**** AVAILABLE DATA

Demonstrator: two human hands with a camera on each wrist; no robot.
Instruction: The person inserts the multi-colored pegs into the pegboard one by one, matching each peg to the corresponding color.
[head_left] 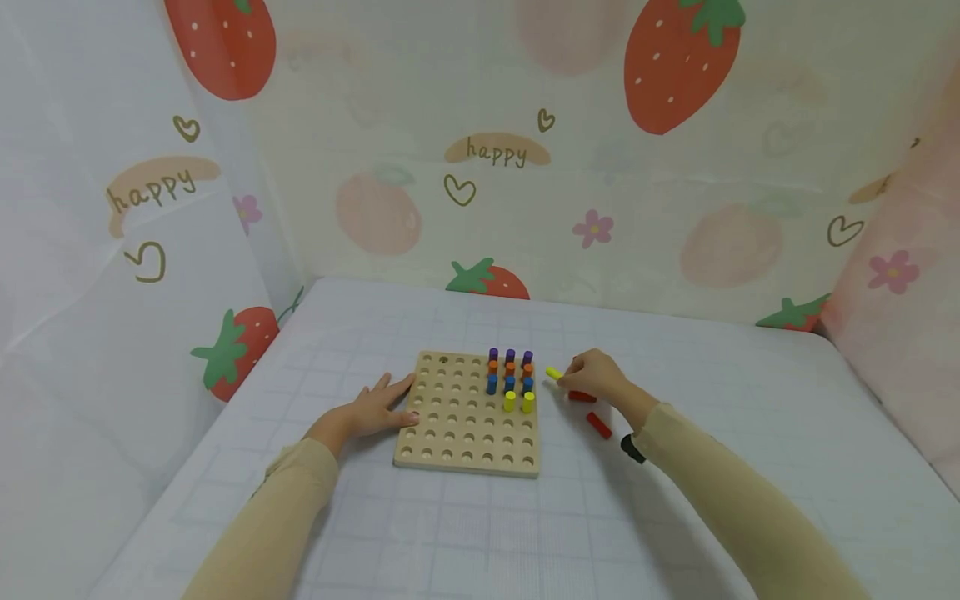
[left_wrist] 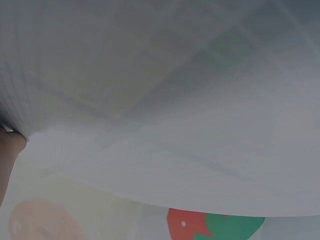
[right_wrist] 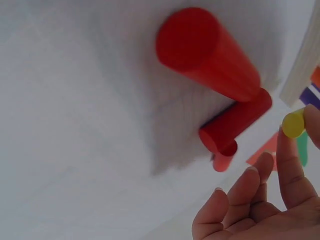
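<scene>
A square wooden pegboard [head_left: 477, 446] with rows of round holes lies on the table. In its far right part stand rows of three purple pegs [head_left: 510, 356], three orange pegs [head_left: 510, 369] and three blue pegs [head_left: 492, 385], with two yellow pegs [head_left: 528, 402] nearer. My left hand [head_left: 369, 410] rests at the board's left edge, thumb over the rim and fingers spread. Just right of the board, my right hand [head_left: 596, 375] pinches another yellow peg [right_wrist: 293, 124] between thumb and index finger. Red pegs [right_wrist: 235, 120] lie beneath and beside that hand.
One loose red peg [head_left: 598, 426] lies on the white table cover [head_left: 480, 533], nearer than the right hand. A dark band [head_left: 633, 448] shows at the right wrist. Behind the table hangs a strawberry-print cloth [head_left: 495, 217], with more cloth at both sides.
</scene>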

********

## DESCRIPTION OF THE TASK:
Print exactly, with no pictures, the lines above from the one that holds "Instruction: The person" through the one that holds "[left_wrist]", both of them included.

## OUTPUT BELOW:
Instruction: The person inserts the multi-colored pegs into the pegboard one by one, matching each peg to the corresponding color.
[head_left] 
[left_wrist] 

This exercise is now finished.